The court documents reveal a company trajectory that reads like a John Grisham novel. It grew too fast, filed for credit protection and courted several interested buyers, but, mysteriously, all the deals fell through at the final hour. Most people were shocked when a receiver and a security guard appeared on the doorsteps of the 45 corporate stores, waiting to seize the company’s assets.

Cosco is so sure that the Tirecraft model was successful – can still be successful – that he and John have started another tire business, Integra Tire and Auto Centres. They have bought six former Tirecraft stores, and all of Integra’s staff are former Tirecraft employees. More than 40 former Tirecraft dealers have signed up under the Integra program; Cosco expects it will be around 60 “when the dust settles.”

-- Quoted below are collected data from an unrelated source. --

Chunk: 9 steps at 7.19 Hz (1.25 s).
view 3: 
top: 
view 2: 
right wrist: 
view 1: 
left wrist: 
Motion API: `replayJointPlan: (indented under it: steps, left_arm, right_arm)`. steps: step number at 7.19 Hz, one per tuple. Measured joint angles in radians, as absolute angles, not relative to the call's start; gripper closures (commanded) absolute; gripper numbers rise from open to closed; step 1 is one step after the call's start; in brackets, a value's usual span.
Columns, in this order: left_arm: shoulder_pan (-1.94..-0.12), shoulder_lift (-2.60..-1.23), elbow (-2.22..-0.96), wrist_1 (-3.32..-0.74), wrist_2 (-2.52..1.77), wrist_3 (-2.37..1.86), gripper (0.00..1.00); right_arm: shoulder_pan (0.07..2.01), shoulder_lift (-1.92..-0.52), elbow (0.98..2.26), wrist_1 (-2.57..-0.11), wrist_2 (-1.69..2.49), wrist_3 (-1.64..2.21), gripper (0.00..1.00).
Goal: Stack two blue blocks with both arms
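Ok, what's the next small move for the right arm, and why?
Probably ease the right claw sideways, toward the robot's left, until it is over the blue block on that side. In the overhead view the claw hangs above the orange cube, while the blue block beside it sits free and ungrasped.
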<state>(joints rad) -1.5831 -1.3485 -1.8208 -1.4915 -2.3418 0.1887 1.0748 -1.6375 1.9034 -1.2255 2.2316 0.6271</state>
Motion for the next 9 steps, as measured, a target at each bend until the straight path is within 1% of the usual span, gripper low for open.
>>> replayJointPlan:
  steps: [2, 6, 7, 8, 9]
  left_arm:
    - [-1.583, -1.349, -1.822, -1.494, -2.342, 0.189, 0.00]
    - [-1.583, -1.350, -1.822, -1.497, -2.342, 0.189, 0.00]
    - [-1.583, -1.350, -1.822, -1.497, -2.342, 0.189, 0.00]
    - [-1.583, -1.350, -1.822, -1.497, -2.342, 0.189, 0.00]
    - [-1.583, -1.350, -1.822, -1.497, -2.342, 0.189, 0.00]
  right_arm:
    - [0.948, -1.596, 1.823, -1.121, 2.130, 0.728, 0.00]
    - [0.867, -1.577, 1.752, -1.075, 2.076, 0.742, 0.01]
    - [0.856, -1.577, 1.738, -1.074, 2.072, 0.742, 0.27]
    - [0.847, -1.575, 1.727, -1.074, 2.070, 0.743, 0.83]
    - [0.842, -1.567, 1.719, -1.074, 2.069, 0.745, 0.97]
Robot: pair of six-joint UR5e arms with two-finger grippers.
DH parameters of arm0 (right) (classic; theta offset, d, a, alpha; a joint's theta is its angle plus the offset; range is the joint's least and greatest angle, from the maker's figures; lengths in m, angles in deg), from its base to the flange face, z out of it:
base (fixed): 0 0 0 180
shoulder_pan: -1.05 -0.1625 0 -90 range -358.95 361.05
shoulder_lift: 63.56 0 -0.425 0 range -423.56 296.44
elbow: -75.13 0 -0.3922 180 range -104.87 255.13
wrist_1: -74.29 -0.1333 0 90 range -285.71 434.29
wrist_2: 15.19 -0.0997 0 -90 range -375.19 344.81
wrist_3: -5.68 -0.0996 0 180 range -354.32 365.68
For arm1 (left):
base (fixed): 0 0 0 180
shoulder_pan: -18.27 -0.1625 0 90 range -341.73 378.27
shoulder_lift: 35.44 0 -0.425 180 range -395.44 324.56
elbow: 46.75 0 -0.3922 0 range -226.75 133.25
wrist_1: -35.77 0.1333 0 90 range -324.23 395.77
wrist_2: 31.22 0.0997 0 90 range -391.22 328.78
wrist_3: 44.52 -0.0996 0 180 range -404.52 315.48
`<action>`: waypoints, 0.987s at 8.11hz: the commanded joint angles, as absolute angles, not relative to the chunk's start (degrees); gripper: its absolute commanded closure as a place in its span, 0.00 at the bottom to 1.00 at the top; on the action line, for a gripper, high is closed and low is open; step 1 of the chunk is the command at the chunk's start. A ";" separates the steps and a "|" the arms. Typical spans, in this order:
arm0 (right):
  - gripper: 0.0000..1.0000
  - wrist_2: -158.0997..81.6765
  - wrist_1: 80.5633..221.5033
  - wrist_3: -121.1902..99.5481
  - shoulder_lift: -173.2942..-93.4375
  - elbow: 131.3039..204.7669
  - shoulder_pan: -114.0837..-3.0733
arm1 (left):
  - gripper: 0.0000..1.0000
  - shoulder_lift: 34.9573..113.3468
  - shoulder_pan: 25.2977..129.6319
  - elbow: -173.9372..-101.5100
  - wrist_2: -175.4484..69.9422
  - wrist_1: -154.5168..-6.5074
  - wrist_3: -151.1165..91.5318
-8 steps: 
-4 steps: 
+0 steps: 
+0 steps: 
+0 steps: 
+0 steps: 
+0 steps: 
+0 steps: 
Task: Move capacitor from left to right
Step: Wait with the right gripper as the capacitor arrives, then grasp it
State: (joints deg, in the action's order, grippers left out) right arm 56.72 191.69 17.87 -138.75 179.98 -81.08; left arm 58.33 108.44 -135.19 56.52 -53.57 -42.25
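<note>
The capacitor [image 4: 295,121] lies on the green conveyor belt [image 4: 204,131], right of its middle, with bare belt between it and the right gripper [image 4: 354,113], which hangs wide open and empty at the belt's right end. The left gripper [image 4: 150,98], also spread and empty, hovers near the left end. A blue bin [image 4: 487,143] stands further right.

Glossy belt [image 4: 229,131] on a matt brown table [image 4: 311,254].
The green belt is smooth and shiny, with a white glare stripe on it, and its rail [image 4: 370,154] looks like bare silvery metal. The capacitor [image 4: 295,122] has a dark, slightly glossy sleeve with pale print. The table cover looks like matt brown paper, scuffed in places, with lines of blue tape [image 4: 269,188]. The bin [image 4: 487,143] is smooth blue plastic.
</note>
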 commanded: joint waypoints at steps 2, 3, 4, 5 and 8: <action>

By his own admission, Cosco isn’t sure why he’s decided to start this new business, which he admits is a “mammoth undertaking.” He believes it’s a good business opportunity, certainly. The management team, which includes his brother John and president Darrell Sept, knows the business. But Cosco had retired. Most retirements don’t include starting a business from scratch at a time when the economy is in the worst shape in recent memory. But though a bankruptcy is a legal matter, a dollars-and-cents matter, emotion is rarely far behind, and it plays a part of his decision here.

“I turn 60 next week,” Cosco says. “There are a lot of emotional reasons, so it is not strategic to some extent…. Tirecraft went into receivership. The employees were hurt in a serious way. Many suppliers were hurt. I was getting a lot of feedback from our associated dealers; they didn’t want to see it broken up.”

In fact, the company was picked over like a yard sale. Tirecraft left a void that its competitors were eager to fill. The Tirecraft Group was composed of three companies. Tirecraft, the retail branch, had become the largest tire retailer in Canada by number of store locations by the time it filed for creditor protection. Remington Tire Distributors was the largest independent wholesale distributor of replacement tires in Canada. And Canadian Treads Corporation, a tire re-treading operation, held a 27% market share in 2005, according to court documents.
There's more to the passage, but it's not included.